Negara-negara Uni Eropa Mulai Adopsi Aturan Larang Produk Pemicu Deforestasi
Area hutan seluas 10 lapangan sepak bola menghilang di dunia setiap menitnya.
REPUBLIKA.CO.ID, BRUSSELS -- Setidaknya 27 negara Uni Eropa pada Selasa (16/5/2023), secara resmi mengadopsi peraturan baru yang akan membantu blok tersebut mengurangi kontribusinya terhadap deforestasi global. Yakni dengan mengatur perdagangan serangkaian produk yang mendorong penurunan kawasan hutan di seluruh dunia.

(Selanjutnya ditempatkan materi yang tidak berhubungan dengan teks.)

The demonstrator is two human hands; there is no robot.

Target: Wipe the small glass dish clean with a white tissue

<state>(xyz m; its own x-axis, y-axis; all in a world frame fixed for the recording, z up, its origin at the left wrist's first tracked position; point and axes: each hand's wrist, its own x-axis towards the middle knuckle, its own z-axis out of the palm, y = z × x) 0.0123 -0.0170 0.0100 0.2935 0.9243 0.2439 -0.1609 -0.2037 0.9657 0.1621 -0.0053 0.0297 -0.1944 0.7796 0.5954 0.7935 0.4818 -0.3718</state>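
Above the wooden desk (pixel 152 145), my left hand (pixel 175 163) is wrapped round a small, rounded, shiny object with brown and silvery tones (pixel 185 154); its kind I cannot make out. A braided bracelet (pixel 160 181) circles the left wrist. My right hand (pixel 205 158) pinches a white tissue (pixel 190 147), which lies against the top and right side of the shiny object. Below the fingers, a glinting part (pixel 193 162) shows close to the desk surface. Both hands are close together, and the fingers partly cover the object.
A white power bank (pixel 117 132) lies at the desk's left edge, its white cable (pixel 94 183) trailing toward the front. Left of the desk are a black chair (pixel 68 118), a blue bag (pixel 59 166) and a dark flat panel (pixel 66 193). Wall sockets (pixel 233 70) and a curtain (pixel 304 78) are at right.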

Di bawah peraturan tersebut, perusahaan-perusahaan yang memperdagangkan minyak kelapa sawit, ternak, kayu, kopi, kakao, karet dan kedelai harus memverifikasi bahwa barang-barang yang mereka jual di Uni Eropa tidak menyebabkan deforestasi dan degradasi hutan, di manapun di dunia sejak 2021.
Peraturan ini juga mencakup produk turunan seperti cokelat atau kertas cetak. Hutan merupakan sarana alami yang penting untuk menghilangkan emisi gas rumah kaca dari atmosfer, karena tanaman menyerap karbon dioksida ketika mereka tumbuh.

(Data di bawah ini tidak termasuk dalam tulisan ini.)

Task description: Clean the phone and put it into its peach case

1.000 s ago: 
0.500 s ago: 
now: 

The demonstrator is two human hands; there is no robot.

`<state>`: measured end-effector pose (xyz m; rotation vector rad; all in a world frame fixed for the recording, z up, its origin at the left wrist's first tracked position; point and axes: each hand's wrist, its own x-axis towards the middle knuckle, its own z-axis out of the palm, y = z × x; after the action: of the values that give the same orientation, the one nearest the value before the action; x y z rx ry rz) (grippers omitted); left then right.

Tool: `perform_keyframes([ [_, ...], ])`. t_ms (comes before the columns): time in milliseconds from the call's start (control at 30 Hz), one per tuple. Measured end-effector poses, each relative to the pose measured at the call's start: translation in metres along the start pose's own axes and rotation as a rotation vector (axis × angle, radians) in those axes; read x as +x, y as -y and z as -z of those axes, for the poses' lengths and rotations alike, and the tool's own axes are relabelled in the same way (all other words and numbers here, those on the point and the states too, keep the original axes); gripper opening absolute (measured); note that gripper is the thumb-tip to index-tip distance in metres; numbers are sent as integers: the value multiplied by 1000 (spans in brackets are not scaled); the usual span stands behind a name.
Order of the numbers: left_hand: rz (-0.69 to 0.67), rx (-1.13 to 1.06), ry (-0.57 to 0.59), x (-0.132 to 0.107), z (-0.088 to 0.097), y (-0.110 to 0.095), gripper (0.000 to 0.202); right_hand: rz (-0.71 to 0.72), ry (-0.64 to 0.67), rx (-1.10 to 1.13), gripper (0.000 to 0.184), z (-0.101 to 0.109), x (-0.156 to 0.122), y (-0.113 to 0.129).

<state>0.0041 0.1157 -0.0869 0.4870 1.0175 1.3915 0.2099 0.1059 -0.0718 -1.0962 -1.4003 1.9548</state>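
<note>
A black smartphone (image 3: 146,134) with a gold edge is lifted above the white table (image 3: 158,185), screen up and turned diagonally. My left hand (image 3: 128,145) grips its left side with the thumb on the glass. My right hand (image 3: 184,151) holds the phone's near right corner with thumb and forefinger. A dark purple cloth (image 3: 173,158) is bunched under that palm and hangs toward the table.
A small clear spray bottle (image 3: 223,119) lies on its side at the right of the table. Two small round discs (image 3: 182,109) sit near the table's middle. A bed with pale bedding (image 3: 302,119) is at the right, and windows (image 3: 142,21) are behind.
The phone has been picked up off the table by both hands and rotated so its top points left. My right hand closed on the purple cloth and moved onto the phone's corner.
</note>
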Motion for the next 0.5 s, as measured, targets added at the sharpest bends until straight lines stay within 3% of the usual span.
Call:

Menurut World Resource Institute, area hutan seluas 10 lapangan sepak bola menghilang di dunia setiap menitnya. Dan Uni Eropa mengatakan tanpa peraturan baru ini, Uni Eropa bertanggung jawab atas hilangnya 248.000 hektare (612.000 ekar) deforestasi per tahun. Luasnya hampir sama dengan negara anggota Luksemburg.
"Jika diimplementasikan secara efektif, undang-undang ini dapat secara signifikan mengurangi emisi rumah kaca yang dihasilkan dari pembukaan hutan tropis untuk pangan dan komoditas lainnya," kata Stientje van Veldhoven, direktur regional World Resource Institute untuk Eropa.

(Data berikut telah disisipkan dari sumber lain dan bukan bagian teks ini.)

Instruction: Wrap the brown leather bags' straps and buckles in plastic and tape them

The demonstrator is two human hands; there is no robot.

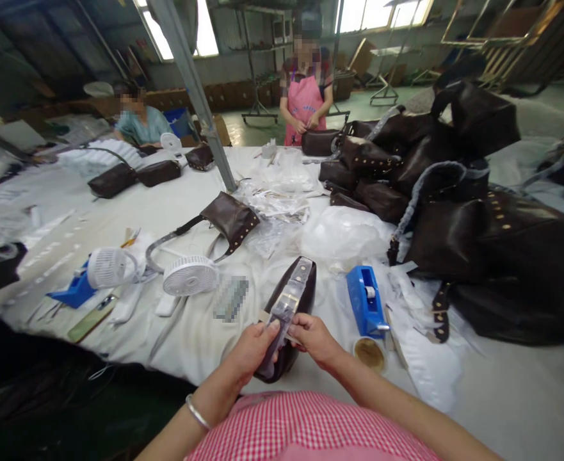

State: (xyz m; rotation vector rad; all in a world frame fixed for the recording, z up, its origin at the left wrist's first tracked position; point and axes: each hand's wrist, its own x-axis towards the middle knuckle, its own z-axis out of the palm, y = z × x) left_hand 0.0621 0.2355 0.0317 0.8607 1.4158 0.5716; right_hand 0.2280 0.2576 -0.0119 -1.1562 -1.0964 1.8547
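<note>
The bag strap, wrapped in clear plastic film, was held up over the near table edge, just above a dark brown bag lying on the white table.

Left to right: the left hand was closed on the strap's lower part, thumb on top, fingers curled underneath, a bangle on the wrist. The right hand was pinched on the film edge at the strap's right side, fingertips together on the wrap. Both hands were touching the strap w/ almost no gap between them.

Judged for the step in hand: the film would be best kept taut and flat against the strap, w/ the left hand used as anchor and the right used to smooth or fold the edge; wrinkles over the studs would likely be avoided that way. The grip seemed best kept on the film, not the leather.

Nearby: two small white fans to the left, a blue tape dispenser just right of the strap, a tape roll beside it, then a pile of dark bags further right. Other people were seen at the far side of the table, hands apart from this work.
</note>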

"Dan hal ini dapat membantu melindungi keanekaragaman hayati dan sumber daya air yang sangat penting di hutan hujan tropis," tambahnya.
Undang-undang ini akan memaksa perusahaan untuk menunjukkan bahwa barang yang mereka impor telah mematuhi peraturan di negara asal, termasuk tentang hak asasi manusia dan perlindungan masyarakat adat.
Van Veldhoven menambahkan bahwa Uni Eropa sekarang harus bekerja sama dengan negara-negara produsen untuk memastikan bahwa mereka dapat beradaptasi dengan undang-undang baru tersebut, tanpa merugikan ekonomi dan mata pencaharian masyarakat.
"Hal ini akan membutuhkan insentif bagi kelompok-kelompok rentan seperti petani kecil untuk beralih ke praktik-praktik bebas deforestasi, untuk memastikan bahwa mereka tidak tertinggal dalam transisi ini," ujarnya.
Hutan di seluruh dunia semakin terancam oleh pembukaan lahan untuk kayu dan pertanian, termasuk kedelai dan kelapa sawit. Organisasi Pangan dan Pertanian PBB (FAO) memperkirakan bahwa 420 juta hektar (1,6 juta mil persegi) hutan - wilayah yang lebih luas dari Uni Eropa - telah dirusak antara tahun 1990 dan 2020.